▸ **ACTIVITY**: Given the entries below, would you transcribe exactly the lines starting at the one with "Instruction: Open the" and ending at the one with "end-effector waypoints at", both kept, pictures omitted, nothing extra?
BEGIN EXERCISE DATA
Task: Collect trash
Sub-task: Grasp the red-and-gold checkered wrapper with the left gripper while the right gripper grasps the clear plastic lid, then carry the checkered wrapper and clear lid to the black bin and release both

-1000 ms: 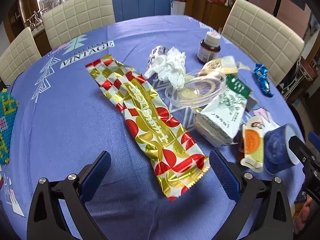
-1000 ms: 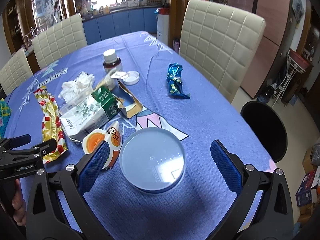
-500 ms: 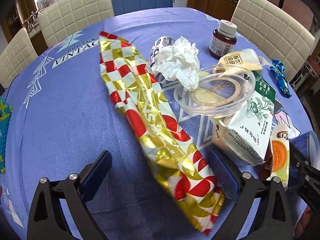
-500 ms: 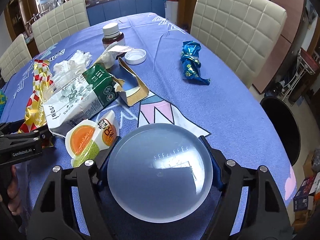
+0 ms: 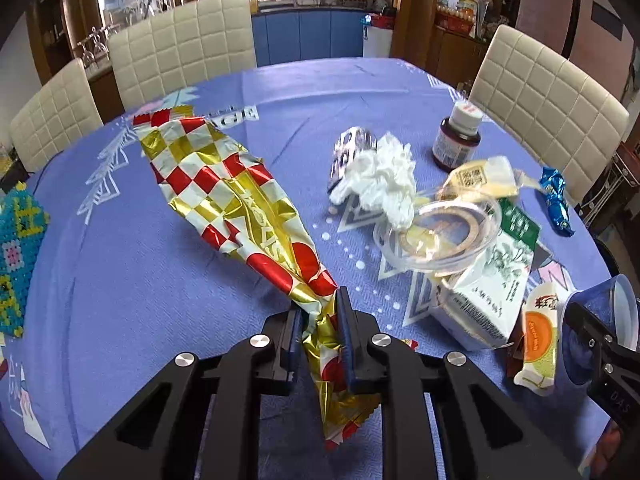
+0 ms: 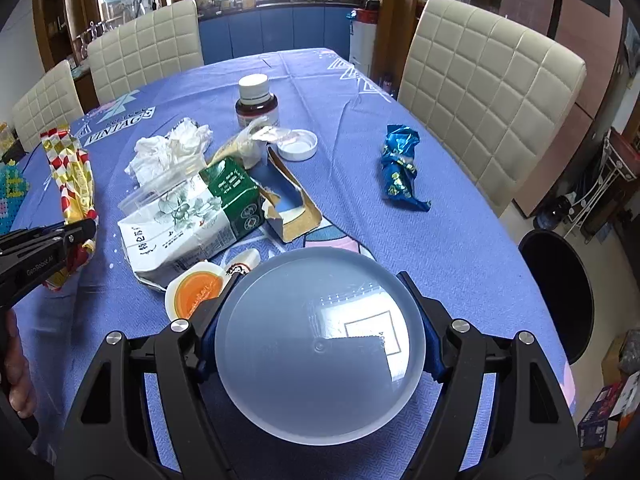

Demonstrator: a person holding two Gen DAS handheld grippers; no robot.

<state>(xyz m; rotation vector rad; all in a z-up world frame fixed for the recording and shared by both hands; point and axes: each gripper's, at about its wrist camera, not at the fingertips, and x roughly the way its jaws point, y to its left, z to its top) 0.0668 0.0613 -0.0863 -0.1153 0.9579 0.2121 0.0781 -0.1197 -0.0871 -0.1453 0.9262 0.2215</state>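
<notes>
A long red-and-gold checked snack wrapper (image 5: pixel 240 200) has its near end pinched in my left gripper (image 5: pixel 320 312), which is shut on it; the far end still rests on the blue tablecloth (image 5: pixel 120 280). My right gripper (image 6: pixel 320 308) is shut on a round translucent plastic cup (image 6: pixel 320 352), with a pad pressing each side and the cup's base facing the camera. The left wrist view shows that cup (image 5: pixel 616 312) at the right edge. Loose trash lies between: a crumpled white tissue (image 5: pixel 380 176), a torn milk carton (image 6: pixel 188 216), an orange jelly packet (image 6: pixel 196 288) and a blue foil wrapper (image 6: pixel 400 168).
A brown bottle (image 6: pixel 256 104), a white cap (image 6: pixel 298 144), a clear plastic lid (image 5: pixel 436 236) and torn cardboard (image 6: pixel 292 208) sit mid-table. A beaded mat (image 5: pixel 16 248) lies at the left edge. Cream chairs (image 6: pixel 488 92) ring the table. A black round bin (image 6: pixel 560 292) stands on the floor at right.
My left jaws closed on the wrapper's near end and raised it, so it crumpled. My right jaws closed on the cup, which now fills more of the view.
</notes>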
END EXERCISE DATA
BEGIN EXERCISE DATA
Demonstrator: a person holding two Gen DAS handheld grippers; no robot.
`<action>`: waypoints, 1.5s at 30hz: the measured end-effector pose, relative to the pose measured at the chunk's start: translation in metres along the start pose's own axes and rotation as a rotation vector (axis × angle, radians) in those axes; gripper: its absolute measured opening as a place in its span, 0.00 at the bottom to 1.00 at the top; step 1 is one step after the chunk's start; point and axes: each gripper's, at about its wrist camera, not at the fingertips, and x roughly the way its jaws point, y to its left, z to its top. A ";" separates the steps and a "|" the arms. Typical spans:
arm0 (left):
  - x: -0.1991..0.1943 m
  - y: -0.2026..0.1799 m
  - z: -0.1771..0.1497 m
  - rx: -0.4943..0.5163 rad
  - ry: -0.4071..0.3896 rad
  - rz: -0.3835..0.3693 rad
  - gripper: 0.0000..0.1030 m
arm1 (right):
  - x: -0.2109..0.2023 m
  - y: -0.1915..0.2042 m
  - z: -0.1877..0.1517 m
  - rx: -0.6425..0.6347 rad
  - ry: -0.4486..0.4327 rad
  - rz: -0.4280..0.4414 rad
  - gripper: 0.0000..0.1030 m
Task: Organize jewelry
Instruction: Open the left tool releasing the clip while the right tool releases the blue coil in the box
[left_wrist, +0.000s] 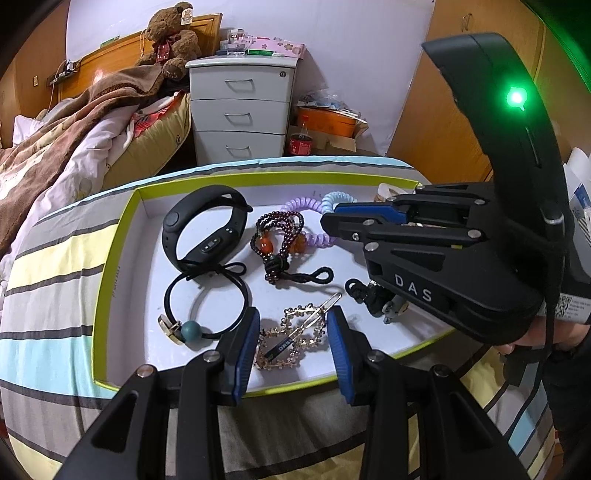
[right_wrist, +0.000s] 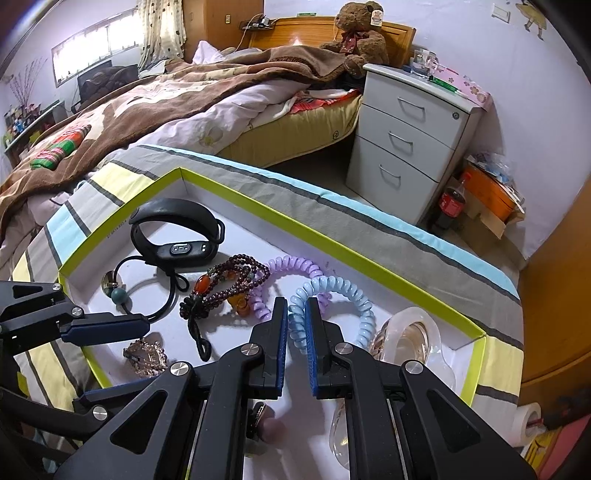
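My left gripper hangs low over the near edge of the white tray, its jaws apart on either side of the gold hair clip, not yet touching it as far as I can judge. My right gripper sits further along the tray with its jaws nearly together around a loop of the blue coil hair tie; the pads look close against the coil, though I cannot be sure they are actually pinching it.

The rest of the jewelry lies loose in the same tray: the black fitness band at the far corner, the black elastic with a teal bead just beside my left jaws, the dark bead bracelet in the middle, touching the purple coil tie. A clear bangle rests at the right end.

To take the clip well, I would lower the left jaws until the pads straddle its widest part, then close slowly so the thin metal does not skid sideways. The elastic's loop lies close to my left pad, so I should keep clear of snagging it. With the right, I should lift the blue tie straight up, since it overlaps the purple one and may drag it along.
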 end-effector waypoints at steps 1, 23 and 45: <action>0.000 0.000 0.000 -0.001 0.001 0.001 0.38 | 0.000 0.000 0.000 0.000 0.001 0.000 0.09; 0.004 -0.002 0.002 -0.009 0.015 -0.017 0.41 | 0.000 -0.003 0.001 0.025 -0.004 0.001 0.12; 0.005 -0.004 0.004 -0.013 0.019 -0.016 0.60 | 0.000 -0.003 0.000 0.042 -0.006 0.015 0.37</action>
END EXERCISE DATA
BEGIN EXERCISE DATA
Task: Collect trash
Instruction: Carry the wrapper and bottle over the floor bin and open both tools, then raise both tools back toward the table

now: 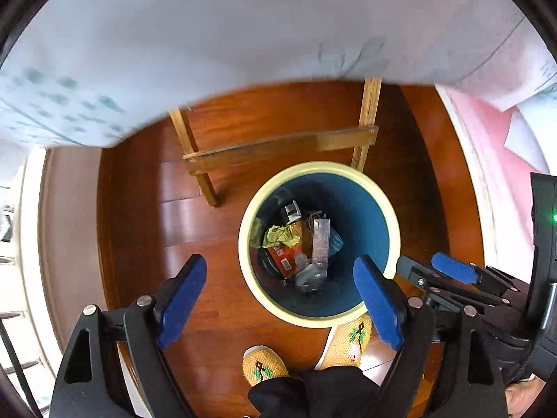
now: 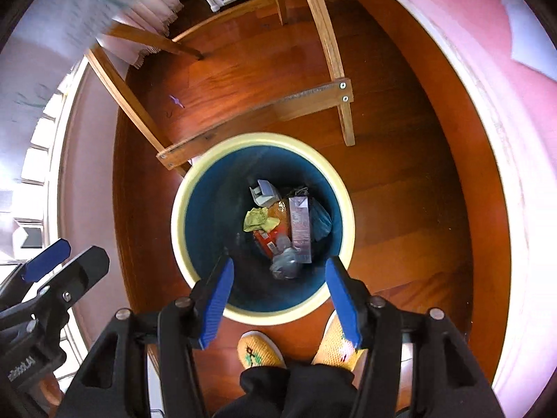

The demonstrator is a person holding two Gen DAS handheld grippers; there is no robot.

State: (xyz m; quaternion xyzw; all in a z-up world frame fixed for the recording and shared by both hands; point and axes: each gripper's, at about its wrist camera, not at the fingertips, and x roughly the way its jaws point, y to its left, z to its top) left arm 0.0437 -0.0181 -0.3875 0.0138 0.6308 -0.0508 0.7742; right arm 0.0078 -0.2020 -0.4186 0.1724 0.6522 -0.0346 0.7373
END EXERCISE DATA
▸ **WRITTEN RESPONSE**:
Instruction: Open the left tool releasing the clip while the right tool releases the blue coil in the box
[left_wrist, +0.000s] 
[right_wrist, +0.000s] 
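My left gripper hangs low over the near edge of the white tray, its jaws apart on either side of the gold hair clip, not yet touching it as far as I can judge. My right gripper sits further along the tray with its jaws nearly together around a loop of the blue coil hair tie; the pads look close against the coil, though I cannot be sure they are actually pinching it.

The rest of the jewelry lies loose in the same tray: the black fitness band at the far corner, the black elastic with a teal bead just beside my left jaws, the dark bead bracelet in the middle, touching the purple coil tie. A clear bangle rests at the right end.

To take the clip well, I would lower the left jaws until the pads straddle its widest part, then close slowly so the thin metal does not skid sideways. The elastic's loop lies close to my left pad, so I should keep clear of snagging it. With the right, I should lift the blue tie straight up, since it overlaps the purple one and may drag it along.
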 end-effector waypoints at steps 1, 23 and 45: <action>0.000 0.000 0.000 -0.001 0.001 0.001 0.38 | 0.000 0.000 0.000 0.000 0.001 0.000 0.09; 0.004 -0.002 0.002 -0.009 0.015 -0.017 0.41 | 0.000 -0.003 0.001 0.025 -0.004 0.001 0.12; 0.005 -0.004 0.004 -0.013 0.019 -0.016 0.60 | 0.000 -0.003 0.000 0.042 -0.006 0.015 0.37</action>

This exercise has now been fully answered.